* What you need to do: Among the lines below, keep only those from the one containing "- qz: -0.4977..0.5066" through the one containing "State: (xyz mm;", and reproduce them exactly.

* Information shown:
__________________________________________________

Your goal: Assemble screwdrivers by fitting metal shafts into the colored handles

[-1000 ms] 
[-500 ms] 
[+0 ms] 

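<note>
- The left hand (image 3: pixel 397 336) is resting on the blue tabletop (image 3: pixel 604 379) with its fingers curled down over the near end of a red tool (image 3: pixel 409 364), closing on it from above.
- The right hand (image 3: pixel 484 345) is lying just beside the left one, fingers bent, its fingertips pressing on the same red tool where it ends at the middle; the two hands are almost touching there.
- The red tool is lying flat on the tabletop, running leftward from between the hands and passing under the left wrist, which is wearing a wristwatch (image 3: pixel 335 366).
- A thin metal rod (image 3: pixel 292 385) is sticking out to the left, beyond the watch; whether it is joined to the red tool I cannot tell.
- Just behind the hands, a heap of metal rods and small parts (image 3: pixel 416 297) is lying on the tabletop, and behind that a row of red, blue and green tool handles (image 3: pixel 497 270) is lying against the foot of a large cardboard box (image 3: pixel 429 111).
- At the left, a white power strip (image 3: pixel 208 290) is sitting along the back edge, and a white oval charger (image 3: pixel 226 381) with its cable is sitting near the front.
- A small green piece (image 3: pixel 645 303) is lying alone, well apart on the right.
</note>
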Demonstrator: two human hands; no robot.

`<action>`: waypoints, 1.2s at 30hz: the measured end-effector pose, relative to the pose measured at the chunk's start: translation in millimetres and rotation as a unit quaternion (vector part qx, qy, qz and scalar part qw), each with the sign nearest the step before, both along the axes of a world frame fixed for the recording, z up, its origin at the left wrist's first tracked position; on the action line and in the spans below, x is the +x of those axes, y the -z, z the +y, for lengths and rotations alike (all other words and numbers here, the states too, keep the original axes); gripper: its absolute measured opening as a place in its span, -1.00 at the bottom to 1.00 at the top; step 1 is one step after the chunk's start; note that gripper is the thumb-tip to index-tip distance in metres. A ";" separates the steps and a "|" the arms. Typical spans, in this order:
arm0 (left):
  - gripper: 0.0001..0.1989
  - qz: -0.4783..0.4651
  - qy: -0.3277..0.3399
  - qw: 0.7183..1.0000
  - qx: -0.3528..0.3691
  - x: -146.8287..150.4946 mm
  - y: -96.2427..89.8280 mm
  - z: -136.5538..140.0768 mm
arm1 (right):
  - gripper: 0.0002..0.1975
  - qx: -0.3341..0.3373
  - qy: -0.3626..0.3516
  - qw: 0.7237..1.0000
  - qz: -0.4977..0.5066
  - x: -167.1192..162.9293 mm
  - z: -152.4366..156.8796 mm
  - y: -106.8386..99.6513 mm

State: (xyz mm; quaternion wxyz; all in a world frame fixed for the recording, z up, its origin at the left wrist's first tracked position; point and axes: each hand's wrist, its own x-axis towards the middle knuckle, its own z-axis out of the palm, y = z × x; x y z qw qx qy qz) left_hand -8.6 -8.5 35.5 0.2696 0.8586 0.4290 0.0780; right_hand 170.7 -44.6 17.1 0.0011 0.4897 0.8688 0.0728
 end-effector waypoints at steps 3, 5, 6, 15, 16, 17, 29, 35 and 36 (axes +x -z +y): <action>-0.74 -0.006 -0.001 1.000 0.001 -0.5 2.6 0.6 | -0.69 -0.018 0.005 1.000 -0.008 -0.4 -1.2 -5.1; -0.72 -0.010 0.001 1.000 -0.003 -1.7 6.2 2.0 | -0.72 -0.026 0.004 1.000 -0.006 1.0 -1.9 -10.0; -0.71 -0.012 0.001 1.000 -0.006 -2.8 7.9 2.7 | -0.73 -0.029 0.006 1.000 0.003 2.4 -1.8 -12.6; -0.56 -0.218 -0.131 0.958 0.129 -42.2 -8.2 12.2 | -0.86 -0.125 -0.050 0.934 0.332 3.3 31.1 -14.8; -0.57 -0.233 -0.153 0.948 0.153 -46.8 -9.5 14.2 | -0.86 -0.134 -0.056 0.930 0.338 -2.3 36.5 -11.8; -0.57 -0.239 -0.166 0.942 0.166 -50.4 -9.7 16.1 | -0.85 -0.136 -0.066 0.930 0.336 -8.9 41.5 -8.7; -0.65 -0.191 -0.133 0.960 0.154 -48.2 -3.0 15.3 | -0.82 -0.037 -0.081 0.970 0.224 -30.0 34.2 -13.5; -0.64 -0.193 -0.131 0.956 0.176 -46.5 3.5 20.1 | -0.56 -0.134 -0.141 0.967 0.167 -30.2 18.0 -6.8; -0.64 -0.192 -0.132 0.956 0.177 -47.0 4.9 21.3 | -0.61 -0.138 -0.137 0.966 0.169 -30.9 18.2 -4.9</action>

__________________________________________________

* Solved problem:
  - qz: -0.4977..0.5066
  - x: -167.1192..162.9293 mm
  - z: -152.4366..156.8796 mm
  - y: -106.8386..99.6513 mm

State: (xyz mm; quaternion wxyz; all in a world frame fixed for the recording, z up, its origin at the left wrist's first tracked position; point and axes: each hand's wrist, its own x-axis towards the middle knuckle, its own z-axis out of the palm, y = z × x; x y z qw qx qy qz) left_hand -8.6 -8.5 35.5 0.2696 0.8586 0.4290 0.0780; right_hand 170.7 -44.6 17.1 0.0011 0.4897 0.8688 0.0728

This concludes the response.